__Instructions to follow__: Take each line from the entries that holds "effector" and copy it out.
#### Exercise data ####
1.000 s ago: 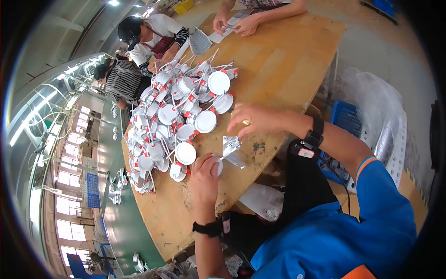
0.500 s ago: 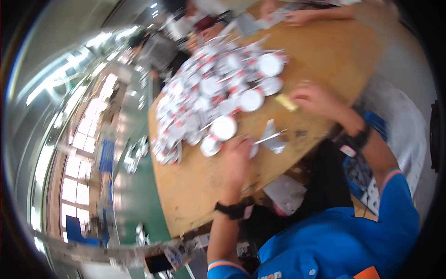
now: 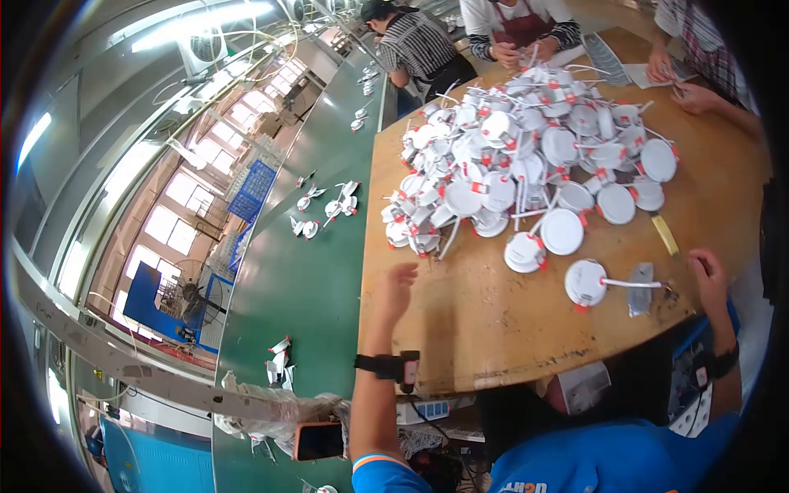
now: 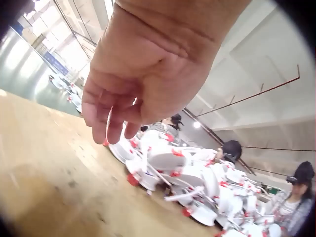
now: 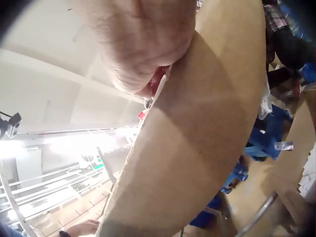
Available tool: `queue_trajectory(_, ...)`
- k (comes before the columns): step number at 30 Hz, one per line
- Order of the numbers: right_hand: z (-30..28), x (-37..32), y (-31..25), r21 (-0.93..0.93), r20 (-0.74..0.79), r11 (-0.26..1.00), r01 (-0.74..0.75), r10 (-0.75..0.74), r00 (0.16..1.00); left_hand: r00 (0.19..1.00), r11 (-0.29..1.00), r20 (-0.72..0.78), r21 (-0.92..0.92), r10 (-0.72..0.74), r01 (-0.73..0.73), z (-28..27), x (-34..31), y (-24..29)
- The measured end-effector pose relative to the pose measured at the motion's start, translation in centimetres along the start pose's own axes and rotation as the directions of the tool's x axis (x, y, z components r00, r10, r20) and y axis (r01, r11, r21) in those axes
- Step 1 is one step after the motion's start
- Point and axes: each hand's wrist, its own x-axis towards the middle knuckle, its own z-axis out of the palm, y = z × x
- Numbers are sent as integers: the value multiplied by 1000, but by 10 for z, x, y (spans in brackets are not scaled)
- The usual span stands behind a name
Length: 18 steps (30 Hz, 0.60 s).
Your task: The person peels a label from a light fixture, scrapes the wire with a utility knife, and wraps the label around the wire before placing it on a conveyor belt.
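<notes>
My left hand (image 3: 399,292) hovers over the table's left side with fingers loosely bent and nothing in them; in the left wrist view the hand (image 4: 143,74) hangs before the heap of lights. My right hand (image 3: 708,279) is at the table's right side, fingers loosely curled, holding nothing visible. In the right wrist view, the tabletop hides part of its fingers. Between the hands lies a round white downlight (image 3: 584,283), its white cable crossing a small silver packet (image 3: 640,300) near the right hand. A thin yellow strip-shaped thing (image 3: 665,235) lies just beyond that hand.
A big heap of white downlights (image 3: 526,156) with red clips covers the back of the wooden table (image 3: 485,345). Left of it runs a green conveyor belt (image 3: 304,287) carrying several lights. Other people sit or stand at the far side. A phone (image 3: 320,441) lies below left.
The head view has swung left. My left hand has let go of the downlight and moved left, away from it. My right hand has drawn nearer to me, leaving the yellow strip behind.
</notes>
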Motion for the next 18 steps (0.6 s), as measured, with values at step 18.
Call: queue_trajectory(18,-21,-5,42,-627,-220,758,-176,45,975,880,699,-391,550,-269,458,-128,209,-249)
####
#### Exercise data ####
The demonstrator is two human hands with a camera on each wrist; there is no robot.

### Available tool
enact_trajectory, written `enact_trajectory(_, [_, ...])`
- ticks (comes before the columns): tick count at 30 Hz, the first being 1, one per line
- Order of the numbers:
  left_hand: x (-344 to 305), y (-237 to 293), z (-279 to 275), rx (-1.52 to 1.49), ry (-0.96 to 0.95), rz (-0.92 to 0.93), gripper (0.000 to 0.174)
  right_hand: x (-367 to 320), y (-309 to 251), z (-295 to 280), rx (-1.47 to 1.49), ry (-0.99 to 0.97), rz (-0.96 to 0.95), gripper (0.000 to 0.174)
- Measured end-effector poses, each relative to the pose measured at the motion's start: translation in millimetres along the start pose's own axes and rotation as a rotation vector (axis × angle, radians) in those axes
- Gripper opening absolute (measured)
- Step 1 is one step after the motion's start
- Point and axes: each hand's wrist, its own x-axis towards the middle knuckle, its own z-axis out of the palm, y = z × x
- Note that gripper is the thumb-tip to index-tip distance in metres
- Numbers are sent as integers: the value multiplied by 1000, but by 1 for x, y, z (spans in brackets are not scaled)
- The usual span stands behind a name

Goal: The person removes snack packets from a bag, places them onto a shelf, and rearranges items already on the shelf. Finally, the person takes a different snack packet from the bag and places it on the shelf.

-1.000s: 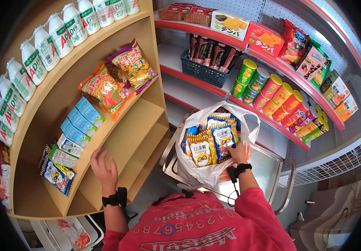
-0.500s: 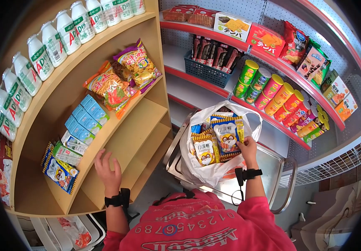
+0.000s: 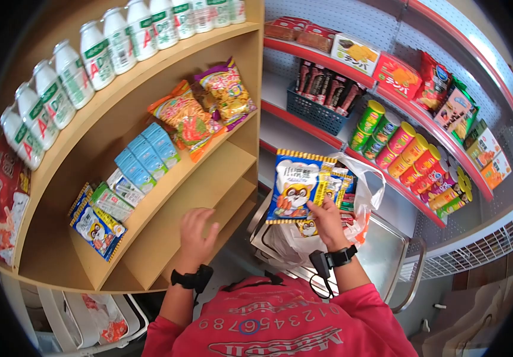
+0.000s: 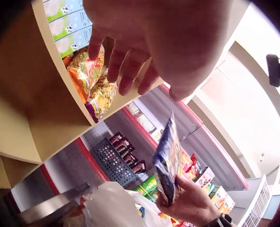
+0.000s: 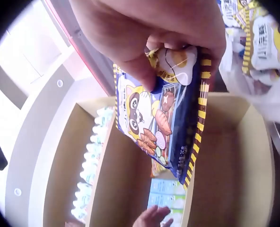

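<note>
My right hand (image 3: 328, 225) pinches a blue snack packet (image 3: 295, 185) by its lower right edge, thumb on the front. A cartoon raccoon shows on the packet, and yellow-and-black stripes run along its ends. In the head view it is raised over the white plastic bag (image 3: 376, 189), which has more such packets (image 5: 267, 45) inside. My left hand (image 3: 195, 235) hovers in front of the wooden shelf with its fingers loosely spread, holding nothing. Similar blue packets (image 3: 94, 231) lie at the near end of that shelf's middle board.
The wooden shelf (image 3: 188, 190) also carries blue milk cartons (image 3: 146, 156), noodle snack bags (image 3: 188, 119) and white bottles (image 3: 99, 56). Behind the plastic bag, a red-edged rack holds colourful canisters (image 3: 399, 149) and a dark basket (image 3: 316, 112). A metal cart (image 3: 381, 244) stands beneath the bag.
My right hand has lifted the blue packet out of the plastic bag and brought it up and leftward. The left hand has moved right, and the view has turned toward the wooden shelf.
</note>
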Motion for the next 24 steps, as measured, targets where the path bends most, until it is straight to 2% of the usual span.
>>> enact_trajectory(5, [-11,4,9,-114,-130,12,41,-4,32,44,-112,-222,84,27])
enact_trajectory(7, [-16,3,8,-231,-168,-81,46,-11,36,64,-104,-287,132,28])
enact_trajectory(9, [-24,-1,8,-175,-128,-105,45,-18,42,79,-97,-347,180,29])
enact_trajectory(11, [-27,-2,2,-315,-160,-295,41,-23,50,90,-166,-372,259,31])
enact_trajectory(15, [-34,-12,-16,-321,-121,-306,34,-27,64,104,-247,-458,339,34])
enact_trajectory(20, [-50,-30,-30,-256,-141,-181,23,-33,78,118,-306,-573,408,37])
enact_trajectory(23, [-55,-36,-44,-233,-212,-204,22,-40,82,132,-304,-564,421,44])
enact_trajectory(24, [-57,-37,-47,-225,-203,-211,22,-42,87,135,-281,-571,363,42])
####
__Solution for this exercise__:
- The measured end-effector pose relative to the pose measured at the motion's start, translation in centimetres along the start pose's own axes and rotation as the directions of the tool's x axis (x, y, z components r00, r10, r20) and y axis (r01, r11, r21) in those axes
- Measured end-effector poses, each relative to the pose measured at the motion's start: translation in millimetres along the start pose's own axes and rotation as a rotation vector (axis × angle, radians) in those axes

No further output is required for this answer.